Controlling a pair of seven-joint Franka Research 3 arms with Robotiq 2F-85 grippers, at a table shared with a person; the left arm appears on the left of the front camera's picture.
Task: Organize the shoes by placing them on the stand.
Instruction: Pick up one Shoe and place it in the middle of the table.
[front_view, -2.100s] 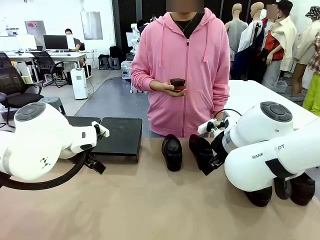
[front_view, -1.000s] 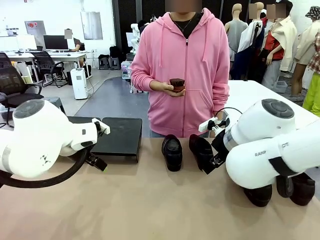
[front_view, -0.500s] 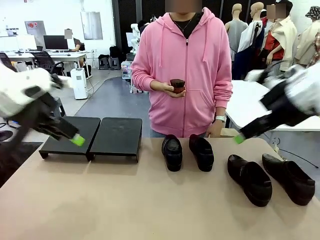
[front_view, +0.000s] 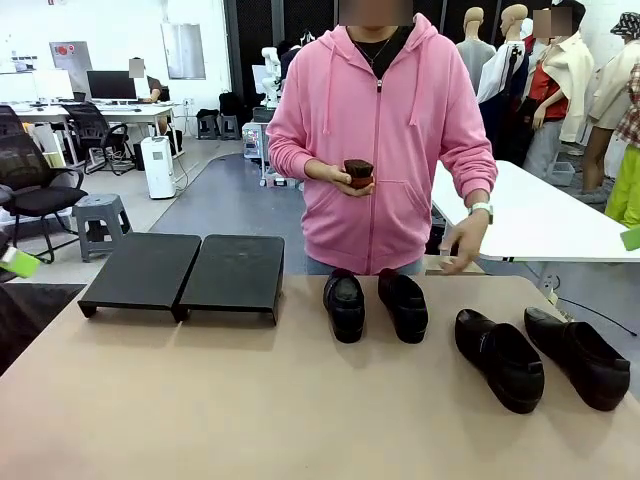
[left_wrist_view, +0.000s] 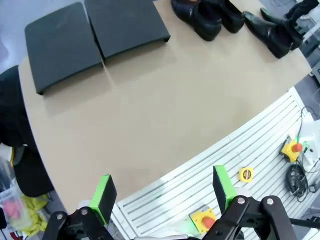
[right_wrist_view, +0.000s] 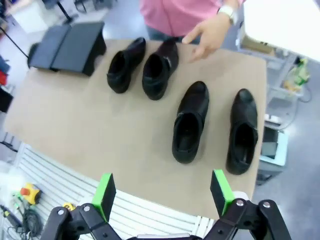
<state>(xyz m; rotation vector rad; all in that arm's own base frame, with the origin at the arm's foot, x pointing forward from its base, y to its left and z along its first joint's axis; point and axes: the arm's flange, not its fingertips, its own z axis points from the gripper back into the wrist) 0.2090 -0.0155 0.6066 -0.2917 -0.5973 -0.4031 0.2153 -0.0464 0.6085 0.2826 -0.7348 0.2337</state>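
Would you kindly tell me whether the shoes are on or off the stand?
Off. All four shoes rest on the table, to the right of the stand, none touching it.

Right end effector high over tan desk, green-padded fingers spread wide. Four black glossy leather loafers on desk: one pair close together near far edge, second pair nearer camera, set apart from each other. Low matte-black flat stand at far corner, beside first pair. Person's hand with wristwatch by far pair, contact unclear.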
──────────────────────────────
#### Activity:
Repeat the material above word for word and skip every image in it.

#### Output of the task:
Controlling a pair of seven-joint Franka Research 3 arms with Robotiq 2F-85 grippers, at a table shared with a person; the left arm appears on the left of the front camera's picture.
Task: Organize the shoes by placing them on the stand.
Instruction: Pick up one Shoe and place it in the middle of the table.
[front_view, -2.100s] 
[front_view, -1.000s] 
[front_view, -0.500s] 
[front_view, +0.000s] 
[left_wrist_view, +0.000s] 
[right_wrist_view, +0.000s] 
<state>(xyz m; rotation vector rad; all in that arm's own base frame, with the origin at the arm's foot, x pointing forward from its base, y to its left and z along its first joint's axis; point and axes: the arm's flange, not its fingertips, its own z axis points from the gripper back into the wrist) 0.2090 -0.0155 0.6066 -0.2917 -0.5973 -0.4031 0.2153 -0.0464 0.6085 0.2826 -0.7348 0.2337</state>
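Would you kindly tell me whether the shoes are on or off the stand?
Off. All four shoes rest on the table, to the right of the stand, none touching it.

Right end effector high over tan desk, green-padded fingers spread wide. Four black glossy leather loafers on desk: one pair close together near far edge, second pair nearer camera, set apart from each other. Low matte-black flat stand at far corner, beside first pair. Person's hand with wristwatch by far pair, contact unclear.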

The required output has now been supplied.